The amount of distance on a blog has been a long time, has been busy to do a job, recently finished, or to write blog ah. A lot of basic knowledge some forgotten, also counted as a kind of review. I try to derive the key place to write, suggesting that you still want to manually push a formula to increase understanding.
Linear discriminant Analysis (also known as Fisher Linear discriminant) is a supervised (supervised) linear dimensionality reduction algorithm. Unlike PCA, which maintains data information, LDA is designed to make the data points after the dimensionality as easy to distinguish as possible.
Assuming the original data is represented as X, (M*n matrix, M is dimension, n is the number of sample)
Since it is linear, it is desirable to find the mapping vector A, so that the data points after a ' x can maintain the following two properties:
1, similar data points as close as possible (within class)

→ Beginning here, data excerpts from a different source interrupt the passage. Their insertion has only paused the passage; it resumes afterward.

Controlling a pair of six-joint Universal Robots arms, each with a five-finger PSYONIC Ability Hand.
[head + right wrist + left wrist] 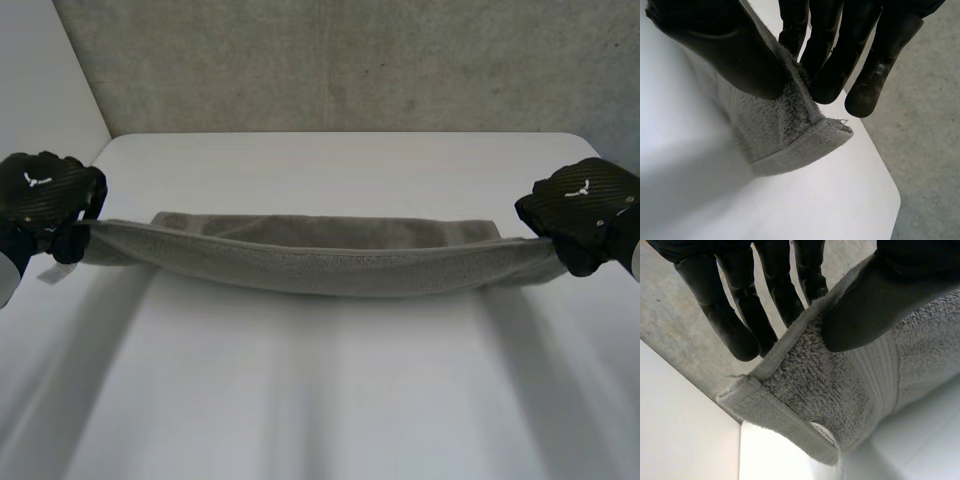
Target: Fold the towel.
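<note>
Two black hands, left hand (45, 195) and right hand (585, 205), each pinch a corner of the grey towel (320, 260) above the white table (320, 400); rough grey concrete (350, 60) lies beyond.

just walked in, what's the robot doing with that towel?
Both hands hold a grey towel up by two corners. The left hand pinches one corner between thumb and fingers, and the right hand pinches the other the same way. The held edge spans between them, sagging in the middle above the white table, while the towel's far part lies on the table.
</note>
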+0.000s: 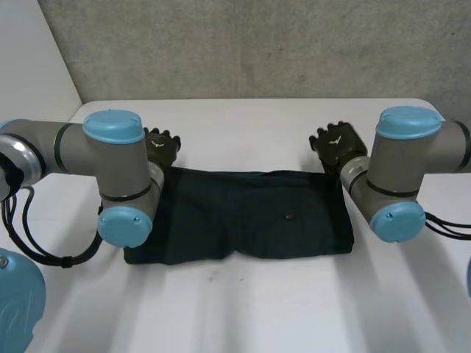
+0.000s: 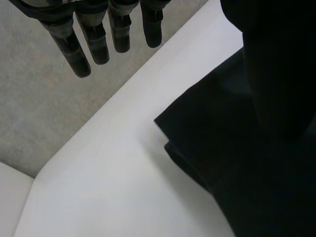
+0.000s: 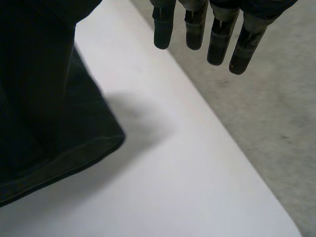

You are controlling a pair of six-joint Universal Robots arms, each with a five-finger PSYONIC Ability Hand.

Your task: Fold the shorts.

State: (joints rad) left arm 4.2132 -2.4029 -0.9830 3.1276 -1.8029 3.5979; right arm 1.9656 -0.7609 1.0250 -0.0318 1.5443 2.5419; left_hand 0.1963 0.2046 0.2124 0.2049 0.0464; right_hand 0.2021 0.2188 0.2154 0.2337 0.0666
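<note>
Your shorts (image 1: 243,217) lie flat on the table (image 1: 243,309), a long dark band. Left hand (image 1: 160,147) hovers off their far left corner, right hand (image 1: 337,143) off the far right, both straight-fingered and empty. Next, I'd say, pinch one end and fold it across.

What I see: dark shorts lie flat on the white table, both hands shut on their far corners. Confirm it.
Wrong on the grip. The wrist views show the left hand and right hand open, fingers straight, near the far corners, off the cloth. The dark shorts lie flat on the white table.
</note>
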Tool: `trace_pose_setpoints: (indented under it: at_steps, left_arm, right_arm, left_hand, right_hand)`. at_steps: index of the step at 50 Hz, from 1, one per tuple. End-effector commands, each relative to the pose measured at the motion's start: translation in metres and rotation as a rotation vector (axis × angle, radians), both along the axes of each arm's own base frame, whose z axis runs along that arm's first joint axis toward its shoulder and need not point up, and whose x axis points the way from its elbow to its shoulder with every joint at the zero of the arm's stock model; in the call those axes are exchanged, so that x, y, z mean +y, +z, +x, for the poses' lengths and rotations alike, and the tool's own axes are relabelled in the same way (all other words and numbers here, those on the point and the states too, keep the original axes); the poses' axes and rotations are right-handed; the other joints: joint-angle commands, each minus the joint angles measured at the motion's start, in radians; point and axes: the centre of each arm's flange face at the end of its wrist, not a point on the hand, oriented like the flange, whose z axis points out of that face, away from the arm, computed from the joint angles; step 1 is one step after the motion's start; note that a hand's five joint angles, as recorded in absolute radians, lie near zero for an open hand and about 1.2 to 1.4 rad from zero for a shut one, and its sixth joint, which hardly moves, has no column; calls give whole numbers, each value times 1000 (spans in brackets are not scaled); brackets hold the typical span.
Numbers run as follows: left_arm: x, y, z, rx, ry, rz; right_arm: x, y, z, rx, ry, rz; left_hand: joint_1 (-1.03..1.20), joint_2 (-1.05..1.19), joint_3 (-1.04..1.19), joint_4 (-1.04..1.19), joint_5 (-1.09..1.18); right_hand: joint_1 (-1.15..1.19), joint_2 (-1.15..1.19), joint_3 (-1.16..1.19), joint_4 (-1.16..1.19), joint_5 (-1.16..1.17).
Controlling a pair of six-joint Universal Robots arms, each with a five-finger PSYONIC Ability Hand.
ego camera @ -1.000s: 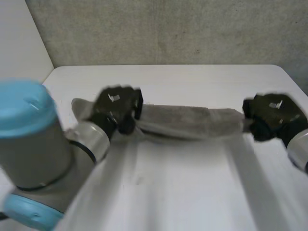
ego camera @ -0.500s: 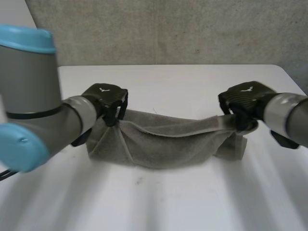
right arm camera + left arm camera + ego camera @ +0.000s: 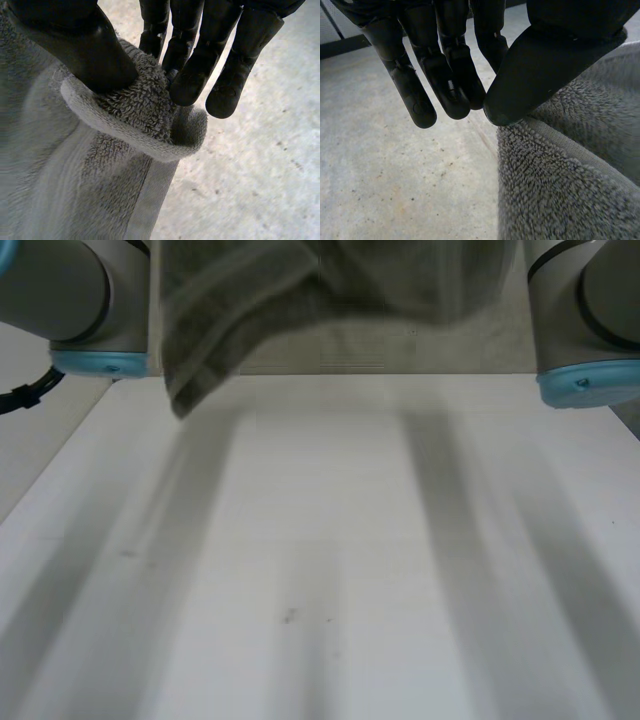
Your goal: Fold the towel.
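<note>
Spreading across the lower part of the head view is the white tabletop [image 3: 320, 570], and the grey towel [image 3: 300, 290] hangs in the air above its far edge, between the left arm [image 3: 70, 295] and the right arm [image 3: 590, 300]. The left hand [image 3: 560, 55] pinches the towel's hem between thumb and fingers. The right hand [image 3: 75, 40] grasps a bunched corner of it in the same way.

White table [image 3: 400, 490] w/ small dark speck [image 3: 289, 616]
</note>
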Motion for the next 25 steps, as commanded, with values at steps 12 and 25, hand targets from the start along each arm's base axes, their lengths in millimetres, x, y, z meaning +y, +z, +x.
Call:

2. The data points of different classes are as separate as possible (between class)
So, the last time the PCA used this diagram, if the two stacks of points in the diagram are two classes, then we want them to be able to project to the Axis 1 (the PCA result is axis 2), so in one-dimensional space is also very easy to distinguish.
Next is the derivation, because here the formula is very inconvenient, I quoted Deng Cai Teacher of a PPT in a small section of the picture:
The idea is still very clear, the objective function is the last line J (a), μ (a float) is the map of the center to evaluate the distance between classes, S (one scoop) is the map of the point and the center of the sum of the distances used to evaluate the class spacing. J (a) is precisely the evolution from the above two properties.
Therefore, in two categories of cases:
Plus the condition of a ' a=1 (similar to PCA)
Can be expanded into multiple categories:
The above formula derivation can be specific reference to the corresponding section of the pattern classification book, talking about Fisher Discirminant
OK, the calculation of the mapping vector A is to find the maximum eigenvector, can also be the first few of the largest eigenvectors of the matrix A=[A1,A2,.... AK], the new points can be reduced dimension:
y = A ' X
(one of the benefits of linearity is ease of calculation.) )
It can be found that LDA is finally transformed into a matrix eigenvector problem, and PCA very much like, in fact, many other algorithms are also due to this class, commonly referred to as the spectral (spectral) method.
Linear dimensionality reduction algorithm I think the most important thing is PCA and LDA, and then introduce some nonlinear methods.